If families are informed of how tubes work, and techniques for good aural toileting, as well as immediate use of ear drops whenever there is draining ear in a child with tubes, then they can be empowered to stop going to urgent care, their primary physicians, save time from work and school missed, save money on oral antibiotics, and most importantly, spare their child from yet another course of oral antibiotics.
I must mention that while perhaps 95% of draining ears should respond to a solid week of using ear drops containing antibiotics and steroid, currently we do have another cause of persistent draining ears in healthy kids. That is the issue of methicillin-resistant staphylococcus aureus (MRSA) infection, even in the ear. I find that many daycare aged toddlers will show up in the office, after using drops as I have intensely preached, and in these children often the culture will prove they have MRSA as the bacteria causing this problem. Thank goodness MRSA in this setting is almost universally susceptible to a class of antibiotics that are “sulfa” based, like “Bactrim” (trimethoprim/sulfamethoxazole), because we the medical professions have not used this drug much in the past decade or two since we have many “newer” antibiotics, it is actually useful to fight MRSA. If your child’s ears are still draining after a week of the antibiotic and steroid ear drops, you should call the surgeon who put the tubes in, ask to be seen, for a culture to be done of the nasty drainage, and if it is MRSA positive, then the best treatment is to switch to a “sulfa” based drop, 10% sulfacetamide, used 3 times daily for next 7 days, as well as put mupirocin ointment in the child’s nostrils twice a day for 10 days, and finally your child should also be given oral Bactrim for 10 days. The idea is to try to eradicate the MRSA living in their nasopharynx which is connected to the middle ear space through the Eustachian tube – details worthy of a separate blog.
If the MRSA drainage does not clear up, I will make the tough but proactive an effective decision to take those tubes out and let the ear drum heal. Thankfully, these children do not necessarily go back to having a bunch of ear infections or trap fluid causing mild hearing loss. Thanks to time, sunshine, love, and nourishment, little heads and bodies grow and they often do well without the tubes.

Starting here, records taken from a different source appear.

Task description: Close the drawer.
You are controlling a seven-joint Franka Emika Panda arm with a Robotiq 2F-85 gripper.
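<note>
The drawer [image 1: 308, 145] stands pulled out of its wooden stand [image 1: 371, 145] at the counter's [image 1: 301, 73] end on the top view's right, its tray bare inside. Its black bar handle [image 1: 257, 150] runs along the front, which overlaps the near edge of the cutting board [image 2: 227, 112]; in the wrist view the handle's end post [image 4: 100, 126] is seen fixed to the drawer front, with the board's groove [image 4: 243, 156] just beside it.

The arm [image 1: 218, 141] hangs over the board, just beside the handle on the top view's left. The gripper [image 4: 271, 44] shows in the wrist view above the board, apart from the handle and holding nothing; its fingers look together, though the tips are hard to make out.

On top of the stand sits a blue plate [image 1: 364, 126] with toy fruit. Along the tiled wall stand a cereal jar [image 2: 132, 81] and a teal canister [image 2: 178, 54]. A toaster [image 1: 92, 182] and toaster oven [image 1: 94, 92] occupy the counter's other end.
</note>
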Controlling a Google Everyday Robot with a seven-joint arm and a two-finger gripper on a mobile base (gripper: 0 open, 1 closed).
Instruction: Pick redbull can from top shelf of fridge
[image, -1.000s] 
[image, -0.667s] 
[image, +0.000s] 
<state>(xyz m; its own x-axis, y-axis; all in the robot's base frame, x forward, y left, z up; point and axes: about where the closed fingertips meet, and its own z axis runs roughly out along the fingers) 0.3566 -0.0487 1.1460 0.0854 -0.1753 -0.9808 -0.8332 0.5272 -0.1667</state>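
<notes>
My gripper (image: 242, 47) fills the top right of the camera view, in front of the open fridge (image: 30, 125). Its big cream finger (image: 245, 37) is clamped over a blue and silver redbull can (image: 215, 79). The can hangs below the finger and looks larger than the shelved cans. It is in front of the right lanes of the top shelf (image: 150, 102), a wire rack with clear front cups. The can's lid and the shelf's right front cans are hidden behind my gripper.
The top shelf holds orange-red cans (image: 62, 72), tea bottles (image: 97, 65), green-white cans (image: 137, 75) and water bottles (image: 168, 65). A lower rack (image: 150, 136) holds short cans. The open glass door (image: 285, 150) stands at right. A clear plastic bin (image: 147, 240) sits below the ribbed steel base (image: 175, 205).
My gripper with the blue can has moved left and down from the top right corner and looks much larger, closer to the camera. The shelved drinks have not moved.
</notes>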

Sometimes I joke with parents in a self-deprecating manner that I am just a glorified plumber. There is a great deal of truth in that. If the plumbing is blocked, much goes wrong in the house. You would certainly contact the plumber, and as such, do contact your child’s ENT sooner rather than later if a draining ear does not stop, AFTER you’ve done what I have described. May you and all parents out there whose children have tubes save money and time live better lives as promised by your child’s ENT.
By the way, stop plugging your child’s ears from bath and swimming, unless they complain of pain every time water gets in. Ten years of a handful of studies show that children whose ears are plugged from water are no better than those who plug and there is no difference…but everyone is much happier without those darn plugs. Yes, even if your child is swimming in a lake (again, another blog worthy topic). I am a mother first, and believe that your child deserves more than opinions, but information based on science.